Oui c'est vraiment inspiré par internet, et aussi par le film « Inception », je ne sais pas si tu l'as vu. C'est une sorte de voyage dans une autre dimension dans laquelle tu te sens parfois mieux que dans le monde réel. Et avec internet c'est pareil. Quand tu penses à tous les réseaux sociaux où tout le monde veut paraître meilleur, et se montre de la façon la plus valorisante... Je veux dire, tu prends une photo et ensuite tu es le meilleur des photographes. Tu prends une belle photo de toi-même et tu es le plus beau top-model du monde. Personne ne montre vraiment le côté « normal » des choses, tout le monde veut se faire remarquer, au fond, je pense que ça fait partie de la nature humaine.

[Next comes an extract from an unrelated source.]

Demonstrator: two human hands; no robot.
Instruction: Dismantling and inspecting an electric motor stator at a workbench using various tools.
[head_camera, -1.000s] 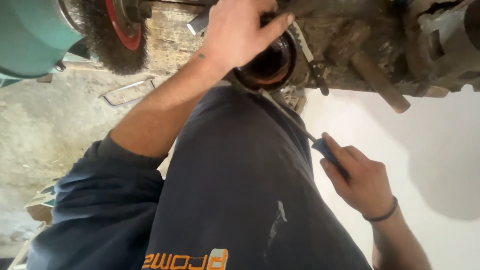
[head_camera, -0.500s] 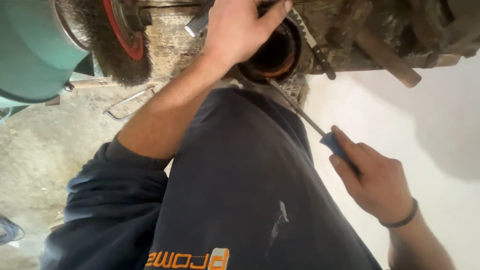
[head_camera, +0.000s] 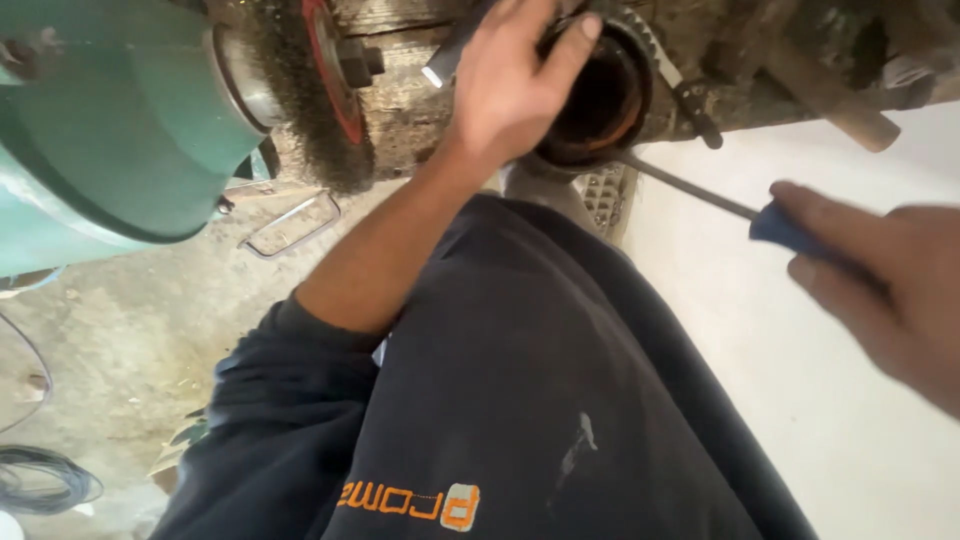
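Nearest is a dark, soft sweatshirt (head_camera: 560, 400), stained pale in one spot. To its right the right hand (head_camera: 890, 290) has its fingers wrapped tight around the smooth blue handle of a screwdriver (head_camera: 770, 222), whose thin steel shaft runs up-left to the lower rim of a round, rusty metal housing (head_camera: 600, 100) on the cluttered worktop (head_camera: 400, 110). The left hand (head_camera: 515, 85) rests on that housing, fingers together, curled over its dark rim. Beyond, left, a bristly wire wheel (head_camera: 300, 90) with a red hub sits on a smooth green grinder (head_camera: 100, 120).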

Et si c'est une façon de déstresser et de jouer avec, c'est sain, mais parfois les gens le prennent tellement sérieusement, à tel point que si ils sont « amis » avec toi sur Facebook et que tu décides de ne plus l'être avec eux, alors c'est la pire chose au monde. Tu es « amis » avec eux sur Facebook, et ils croient que vous êtes les meilleurs amis du monde, alors que tu ne les as jamais rencontrés. Donc on en arrive à un point où ça devient dangereux, voire nuisible.

Quels sont tes espoirs pour l'avenir de LACUNA COIL ?
Ce que j'espère pour LACUNA COIL, c'est que nous continuions avec la même motivation et la même passion que nous avons pour la musique et dans la vie. C'est ce que je peux espérer, au moins pour le groupe, de continuer sur cette voie, de toujours avoir du respect et de la crédibilité. Après pour ce qui est de moi personellement, j'espère juste pouvoir être sereine et heureuse, et que mes proches aillent bien – je parle de la santé. Et c'est tout. J'aime ce que je fais, et je n'en attends pas plus, j'espère juste pouvoir être encore capable de vivre avec ma musique, pour toujours.

Après chaque album, vous voyagez à travers le monde. Y'a-t-il des endroits où vous n'avez jamais été et où tu aimerais jouer ?
J'adorerais aller dans plein d'endroits en Asie que nous n'avons a jamais visités, comme la Thaïlande par exemple. L'Afrique du Sud aussi, la Nouvelle-Zélande... J'aimerais bien retourner au Japon parce que nous n'y avons joué qu'une seule fois. L'an dernier nous avons joué au Vietnam, et ça a été une expérience fantastique que je suis impatiente de reproduire dans d'autres endroits du monde où je n'ai jamais mis les pieds.